The apt.dat 850 file format defines a polygonal “airport boundary”. But what exactly does it do? It does different things when creating DSFs and when rendering them.
Inside X-Plane it has relatively little effect:
- It is one of many elements that counts toward the land area that will be flattened. (Runways and taxiways are also used.)
- We do not actually render any special terrain or fences.
The airport boundary has more of an effect during scenery creation.
- If an airport has an airport boundary, we do not calculate the airport’s boundary ourselves – instead f we use the specified boundary.
- All land intersecting the airport boundary is turned to airport terrain.
- The DEM is flattened within the airport boundary to reduce the slope of high frequency bumps.
There is one aspect of airport creation that the airport boundary is not involved in: filling in water to make land under runways. When we create an airport, we actually calculate three boundary polygons:
- The inner ring is closest to runways and taxiways (very close) with very little simplification. It is filled in with land if it is wet.
- A second ring slightly farther from runways and taxiways is also filled in with land if it is wet.
- The outermost ring is a lot farther out, but does not fill in Water. This is the ring that the airport boundary can replace.
Why do we need two inner rings? Well, if an airport is next to the water but not at sea level, we need to induce two sets of mesh points, the outer ones which drop down to sea level and the inner ones which are at airport level. You can see the importance of this at KLGA, where one of the runways dropped to sea level at its midpoint in version 8, but not version 9.
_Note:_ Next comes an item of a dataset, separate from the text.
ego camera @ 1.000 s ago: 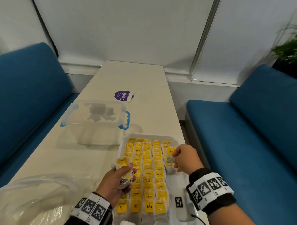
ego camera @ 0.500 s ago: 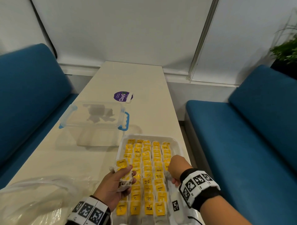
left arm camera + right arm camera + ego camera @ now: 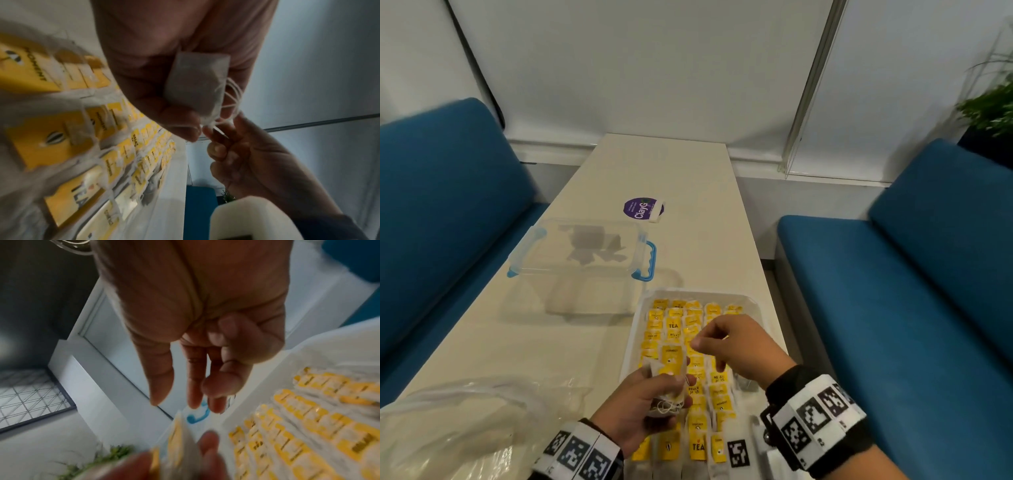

Since the airport boundary polygon provides only one ring, it cannot be used for this purpose. At some point in the future, we might use the airport boundary for rings 2 and 3, or use a smaller version of the airport polygon for rings 1 and 2.
For now, my recommendation is: the airport boundary should trace out the entire airport premesis, not including water.
Because we can’t cut holes in the airport boundary (as far as I know), are we allowed to use more than one boundary that are joined sharing polygon coordintes?
There are special cases where this is desirable. It could be a large area between two taxiways far apart that should not be affected by any flattening, airport ground textures, the lack of forrests etc.
Automatically sdding fences to the boundary of every airport would be great for the immersion factor, without appreciable performance cost. Do you think it will be possible in the near future?
Many small farm and bush airports are unfenced. A rule like “only fence if paved and lighted” could be used – but I bet someone would find exceptions even to that.